WHAT IS REQUIRED ::
Nothing outside the range below should be printed. Output exactly the lines from the line with "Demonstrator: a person" to the line with "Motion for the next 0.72", both included.

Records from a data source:
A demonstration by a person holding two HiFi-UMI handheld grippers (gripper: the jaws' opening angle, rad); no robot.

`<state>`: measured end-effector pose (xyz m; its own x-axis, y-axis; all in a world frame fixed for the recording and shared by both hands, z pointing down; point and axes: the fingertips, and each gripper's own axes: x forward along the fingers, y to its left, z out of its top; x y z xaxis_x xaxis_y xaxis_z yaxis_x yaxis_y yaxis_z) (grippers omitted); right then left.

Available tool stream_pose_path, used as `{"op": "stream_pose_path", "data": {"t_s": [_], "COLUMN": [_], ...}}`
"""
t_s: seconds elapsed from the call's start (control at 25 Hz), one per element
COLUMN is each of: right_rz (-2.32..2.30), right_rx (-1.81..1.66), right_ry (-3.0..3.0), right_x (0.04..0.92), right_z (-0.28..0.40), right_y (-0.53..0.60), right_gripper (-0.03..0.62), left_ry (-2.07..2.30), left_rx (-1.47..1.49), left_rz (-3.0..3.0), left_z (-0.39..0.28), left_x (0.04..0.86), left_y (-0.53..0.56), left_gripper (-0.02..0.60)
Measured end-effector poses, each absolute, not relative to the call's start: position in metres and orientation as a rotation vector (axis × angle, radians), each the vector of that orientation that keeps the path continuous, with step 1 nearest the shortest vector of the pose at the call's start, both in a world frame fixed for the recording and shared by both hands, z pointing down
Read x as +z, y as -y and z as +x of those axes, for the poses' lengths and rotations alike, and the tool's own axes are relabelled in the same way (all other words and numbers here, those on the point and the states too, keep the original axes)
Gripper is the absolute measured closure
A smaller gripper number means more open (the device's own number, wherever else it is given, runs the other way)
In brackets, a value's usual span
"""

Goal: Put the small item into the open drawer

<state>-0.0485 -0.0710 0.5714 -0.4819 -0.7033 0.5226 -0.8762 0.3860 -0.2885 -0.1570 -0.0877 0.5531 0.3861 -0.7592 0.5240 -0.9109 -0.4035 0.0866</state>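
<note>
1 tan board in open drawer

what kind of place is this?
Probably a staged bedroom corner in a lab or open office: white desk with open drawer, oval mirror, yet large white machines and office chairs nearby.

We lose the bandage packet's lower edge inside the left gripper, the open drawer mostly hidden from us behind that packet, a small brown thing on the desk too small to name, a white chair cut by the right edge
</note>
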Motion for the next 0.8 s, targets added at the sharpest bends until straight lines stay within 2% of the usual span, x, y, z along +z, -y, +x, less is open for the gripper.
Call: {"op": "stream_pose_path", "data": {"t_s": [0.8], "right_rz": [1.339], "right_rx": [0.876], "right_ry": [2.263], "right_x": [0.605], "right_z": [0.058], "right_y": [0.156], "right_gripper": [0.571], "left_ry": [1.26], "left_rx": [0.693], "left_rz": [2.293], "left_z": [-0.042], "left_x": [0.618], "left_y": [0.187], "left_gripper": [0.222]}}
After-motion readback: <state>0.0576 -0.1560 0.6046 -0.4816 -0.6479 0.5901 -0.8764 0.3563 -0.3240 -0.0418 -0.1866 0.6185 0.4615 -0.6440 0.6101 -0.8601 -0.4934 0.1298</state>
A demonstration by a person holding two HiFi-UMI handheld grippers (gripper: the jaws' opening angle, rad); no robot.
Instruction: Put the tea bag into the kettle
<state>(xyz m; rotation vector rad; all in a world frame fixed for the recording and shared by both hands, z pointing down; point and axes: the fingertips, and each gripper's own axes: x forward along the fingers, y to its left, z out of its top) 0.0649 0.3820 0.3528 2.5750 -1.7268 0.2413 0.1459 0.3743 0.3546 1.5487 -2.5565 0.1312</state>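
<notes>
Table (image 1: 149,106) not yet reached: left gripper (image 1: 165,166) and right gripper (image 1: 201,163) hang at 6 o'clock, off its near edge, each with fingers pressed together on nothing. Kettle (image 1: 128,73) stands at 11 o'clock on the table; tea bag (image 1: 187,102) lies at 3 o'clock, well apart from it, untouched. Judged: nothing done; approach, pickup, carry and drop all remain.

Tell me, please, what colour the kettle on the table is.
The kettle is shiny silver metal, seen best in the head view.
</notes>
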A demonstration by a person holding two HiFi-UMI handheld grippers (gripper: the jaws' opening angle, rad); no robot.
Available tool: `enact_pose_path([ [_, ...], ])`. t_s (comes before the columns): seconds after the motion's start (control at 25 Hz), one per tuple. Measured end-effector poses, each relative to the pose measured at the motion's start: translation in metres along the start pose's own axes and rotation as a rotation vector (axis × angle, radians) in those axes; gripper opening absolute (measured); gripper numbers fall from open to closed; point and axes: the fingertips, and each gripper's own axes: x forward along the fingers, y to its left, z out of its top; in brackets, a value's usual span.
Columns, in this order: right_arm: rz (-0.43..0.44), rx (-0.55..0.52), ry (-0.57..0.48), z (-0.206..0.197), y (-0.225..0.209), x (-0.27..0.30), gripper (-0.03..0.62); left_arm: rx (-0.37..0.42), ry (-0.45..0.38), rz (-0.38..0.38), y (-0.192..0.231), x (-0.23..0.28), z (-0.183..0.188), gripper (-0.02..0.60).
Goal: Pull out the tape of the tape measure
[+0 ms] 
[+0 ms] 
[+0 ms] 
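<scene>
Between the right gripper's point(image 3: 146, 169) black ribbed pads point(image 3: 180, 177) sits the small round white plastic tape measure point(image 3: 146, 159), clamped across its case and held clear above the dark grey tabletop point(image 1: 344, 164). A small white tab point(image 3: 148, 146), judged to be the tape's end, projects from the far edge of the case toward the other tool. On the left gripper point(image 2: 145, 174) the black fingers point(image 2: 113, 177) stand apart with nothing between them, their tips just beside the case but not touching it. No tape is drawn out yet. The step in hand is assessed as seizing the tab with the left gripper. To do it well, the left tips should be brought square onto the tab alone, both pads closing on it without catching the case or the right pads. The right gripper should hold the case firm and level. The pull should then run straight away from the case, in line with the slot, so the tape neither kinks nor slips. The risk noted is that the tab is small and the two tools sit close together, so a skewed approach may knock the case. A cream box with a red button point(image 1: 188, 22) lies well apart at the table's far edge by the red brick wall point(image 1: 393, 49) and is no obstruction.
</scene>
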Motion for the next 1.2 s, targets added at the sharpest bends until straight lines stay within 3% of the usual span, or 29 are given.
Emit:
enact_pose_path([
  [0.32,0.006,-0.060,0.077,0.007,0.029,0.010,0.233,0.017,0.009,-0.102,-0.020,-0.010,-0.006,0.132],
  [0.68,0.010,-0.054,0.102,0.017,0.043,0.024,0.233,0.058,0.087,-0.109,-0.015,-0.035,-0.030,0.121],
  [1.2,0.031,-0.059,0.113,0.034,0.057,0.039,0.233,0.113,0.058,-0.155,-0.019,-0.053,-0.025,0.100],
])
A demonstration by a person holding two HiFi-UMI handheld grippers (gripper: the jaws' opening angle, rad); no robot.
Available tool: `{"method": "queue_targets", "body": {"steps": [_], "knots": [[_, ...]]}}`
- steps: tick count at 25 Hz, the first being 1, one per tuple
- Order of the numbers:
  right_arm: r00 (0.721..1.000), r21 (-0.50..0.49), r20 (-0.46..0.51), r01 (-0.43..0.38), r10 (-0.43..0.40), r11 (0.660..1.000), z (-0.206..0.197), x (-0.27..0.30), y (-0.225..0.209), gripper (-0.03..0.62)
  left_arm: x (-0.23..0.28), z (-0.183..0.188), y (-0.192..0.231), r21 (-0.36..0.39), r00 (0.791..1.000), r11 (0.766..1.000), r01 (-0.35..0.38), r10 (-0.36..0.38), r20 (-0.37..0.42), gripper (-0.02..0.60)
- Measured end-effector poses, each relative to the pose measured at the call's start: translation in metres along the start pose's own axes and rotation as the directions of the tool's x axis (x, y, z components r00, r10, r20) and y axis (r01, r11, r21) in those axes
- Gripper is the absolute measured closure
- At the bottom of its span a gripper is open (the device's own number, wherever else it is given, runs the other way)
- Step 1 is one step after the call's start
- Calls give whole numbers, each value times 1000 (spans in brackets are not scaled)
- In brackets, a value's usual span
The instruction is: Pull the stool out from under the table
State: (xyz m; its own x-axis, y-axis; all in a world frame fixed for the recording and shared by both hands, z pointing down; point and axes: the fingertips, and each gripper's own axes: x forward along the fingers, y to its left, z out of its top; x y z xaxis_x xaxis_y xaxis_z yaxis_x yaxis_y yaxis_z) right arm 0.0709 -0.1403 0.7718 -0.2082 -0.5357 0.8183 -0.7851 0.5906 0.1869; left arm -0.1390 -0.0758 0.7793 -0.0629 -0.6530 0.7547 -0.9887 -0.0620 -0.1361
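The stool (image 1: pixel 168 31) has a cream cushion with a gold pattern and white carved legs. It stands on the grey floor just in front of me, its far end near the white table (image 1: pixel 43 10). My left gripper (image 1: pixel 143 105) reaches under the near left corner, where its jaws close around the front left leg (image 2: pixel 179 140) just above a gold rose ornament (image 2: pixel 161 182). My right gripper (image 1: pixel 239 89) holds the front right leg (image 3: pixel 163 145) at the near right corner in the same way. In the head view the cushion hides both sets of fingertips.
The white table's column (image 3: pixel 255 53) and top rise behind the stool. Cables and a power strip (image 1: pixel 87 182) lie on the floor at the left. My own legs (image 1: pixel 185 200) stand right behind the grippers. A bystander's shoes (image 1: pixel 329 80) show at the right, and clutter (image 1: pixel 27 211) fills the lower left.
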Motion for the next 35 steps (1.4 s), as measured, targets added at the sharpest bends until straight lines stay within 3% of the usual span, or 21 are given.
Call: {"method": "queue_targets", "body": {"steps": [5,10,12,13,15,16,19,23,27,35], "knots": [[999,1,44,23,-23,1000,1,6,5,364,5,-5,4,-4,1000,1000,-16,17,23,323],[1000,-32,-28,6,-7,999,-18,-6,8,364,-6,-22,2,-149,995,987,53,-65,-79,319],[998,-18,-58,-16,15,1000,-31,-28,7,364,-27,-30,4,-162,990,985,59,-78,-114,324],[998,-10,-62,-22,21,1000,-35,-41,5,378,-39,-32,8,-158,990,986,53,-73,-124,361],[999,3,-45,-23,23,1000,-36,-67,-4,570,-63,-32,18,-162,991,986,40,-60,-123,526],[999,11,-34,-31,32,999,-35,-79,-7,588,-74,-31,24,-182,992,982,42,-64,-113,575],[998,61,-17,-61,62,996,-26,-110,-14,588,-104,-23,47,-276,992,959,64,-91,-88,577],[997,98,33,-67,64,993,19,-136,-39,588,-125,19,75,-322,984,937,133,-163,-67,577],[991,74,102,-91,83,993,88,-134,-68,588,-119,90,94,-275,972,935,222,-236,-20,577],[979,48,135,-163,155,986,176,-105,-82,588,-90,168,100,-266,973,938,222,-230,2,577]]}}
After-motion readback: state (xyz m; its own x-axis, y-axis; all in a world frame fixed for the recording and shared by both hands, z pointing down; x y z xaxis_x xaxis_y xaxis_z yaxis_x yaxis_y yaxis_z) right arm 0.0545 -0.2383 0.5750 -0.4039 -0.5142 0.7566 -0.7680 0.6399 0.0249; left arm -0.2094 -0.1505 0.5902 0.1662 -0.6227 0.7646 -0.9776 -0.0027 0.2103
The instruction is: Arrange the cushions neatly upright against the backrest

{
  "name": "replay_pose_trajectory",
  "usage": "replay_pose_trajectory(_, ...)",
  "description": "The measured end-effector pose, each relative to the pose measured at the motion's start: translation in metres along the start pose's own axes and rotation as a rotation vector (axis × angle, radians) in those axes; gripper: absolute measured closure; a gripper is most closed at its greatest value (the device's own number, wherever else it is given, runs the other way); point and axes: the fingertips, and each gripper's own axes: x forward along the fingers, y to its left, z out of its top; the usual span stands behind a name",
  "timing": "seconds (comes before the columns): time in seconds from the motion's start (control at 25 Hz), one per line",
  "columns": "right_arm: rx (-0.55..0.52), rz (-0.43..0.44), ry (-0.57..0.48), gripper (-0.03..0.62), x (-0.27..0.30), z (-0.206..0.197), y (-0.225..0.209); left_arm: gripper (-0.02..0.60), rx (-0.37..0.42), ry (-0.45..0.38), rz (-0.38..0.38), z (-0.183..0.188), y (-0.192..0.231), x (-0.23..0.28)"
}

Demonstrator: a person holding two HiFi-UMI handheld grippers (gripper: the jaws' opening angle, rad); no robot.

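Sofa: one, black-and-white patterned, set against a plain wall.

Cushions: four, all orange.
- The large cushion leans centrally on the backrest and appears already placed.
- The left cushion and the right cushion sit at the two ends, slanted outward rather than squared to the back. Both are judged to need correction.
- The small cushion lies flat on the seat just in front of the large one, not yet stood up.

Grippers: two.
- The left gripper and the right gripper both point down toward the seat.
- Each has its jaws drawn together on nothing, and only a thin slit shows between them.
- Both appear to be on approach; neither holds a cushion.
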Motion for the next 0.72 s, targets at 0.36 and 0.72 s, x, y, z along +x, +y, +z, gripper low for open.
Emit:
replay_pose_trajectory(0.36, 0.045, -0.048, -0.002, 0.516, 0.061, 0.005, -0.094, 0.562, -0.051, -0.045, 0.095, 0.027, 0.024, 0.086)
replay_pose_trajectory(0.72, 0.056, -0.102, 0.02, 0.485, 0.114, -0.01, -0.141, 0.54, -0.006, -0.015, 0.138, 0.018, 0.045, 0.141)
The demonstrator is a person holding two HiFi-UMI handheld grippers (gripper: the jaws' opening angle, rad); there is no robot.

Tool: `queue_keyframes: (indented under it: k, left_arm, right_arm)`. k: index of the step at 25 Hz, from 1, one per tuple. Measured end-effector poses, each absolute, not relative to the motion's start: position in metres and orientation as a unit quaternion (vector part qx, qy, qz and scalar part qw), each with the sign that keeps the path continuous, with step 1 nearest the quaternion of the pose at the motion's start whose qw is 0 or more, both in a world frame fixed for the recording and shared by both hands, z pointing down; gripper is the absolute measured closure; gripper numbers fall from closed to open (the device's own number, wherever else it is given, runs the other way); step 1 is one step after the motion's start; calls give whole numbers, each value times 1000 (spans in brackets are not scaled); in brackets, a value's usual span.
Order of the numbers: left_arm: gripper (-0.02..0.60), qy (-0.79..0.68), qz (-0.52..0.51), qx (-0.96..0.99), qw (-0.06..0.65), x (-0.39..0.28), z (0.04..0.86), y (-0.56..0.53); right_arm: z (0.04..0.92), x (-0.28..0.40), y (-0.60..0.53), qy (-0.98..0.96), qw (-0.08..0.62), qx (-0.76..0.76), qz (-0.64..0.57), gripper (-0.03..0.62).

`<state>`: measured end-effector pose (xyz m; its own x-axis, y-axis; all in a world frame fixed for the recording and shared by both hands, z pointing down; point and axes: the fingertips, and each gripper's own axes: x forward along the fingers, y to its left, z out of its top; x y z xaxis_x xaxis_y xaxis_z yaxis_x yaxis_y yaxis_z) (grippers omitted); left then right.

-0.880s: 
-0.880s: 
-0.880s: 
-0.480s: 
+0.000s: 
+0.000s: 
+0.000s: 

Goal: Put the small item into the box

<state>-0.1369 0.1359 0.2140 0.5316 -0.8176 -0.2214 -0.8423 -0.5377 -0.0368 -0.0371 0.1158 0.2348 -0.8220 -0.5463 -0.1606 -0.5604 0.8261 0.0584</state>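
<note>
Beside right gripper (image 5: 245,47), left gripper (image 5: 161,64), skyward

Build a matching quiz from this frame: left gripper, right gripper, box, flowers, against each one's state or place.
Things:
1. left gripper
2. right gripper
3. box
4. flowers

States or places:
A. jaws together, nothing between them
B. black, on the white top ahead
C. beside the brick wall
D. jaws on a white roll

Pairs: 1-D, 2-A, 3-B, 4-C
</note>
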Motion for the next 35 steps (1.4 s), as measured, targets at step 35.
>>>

OUTPUT OF THE EXERCISE ::
Demonstrator: a person holding two HiFi-UMI handheld grippers (gripper: the jaws' opening angle, rad); no robot.

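Sofa: one, black-and-white patterned, set against a plain wall.

Cushions: four, all orange.
- The large cushion leans centrally on the backrest and appears already placed.
- The left cushion and the right cushion sit at the two ends, slanted outward rather than squared to the back. Both are judged to need correction.
- The small cushion lies flat on the seat just in front of the large one, not yet stood up.

Grippers: two.
- The left gripper and the right gripper both point down toward the seat.
- Each has its jaws drawn together on nothing, and only a thin slit shows between them.
- Both appear to be on approach; neither holds a cushion.
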Motion for the next 0.72 s, targets at 0.36 and 0.72 s, x, y, z along +x, +y, +z, gripper low for open.

No additional lines are needed for this answer.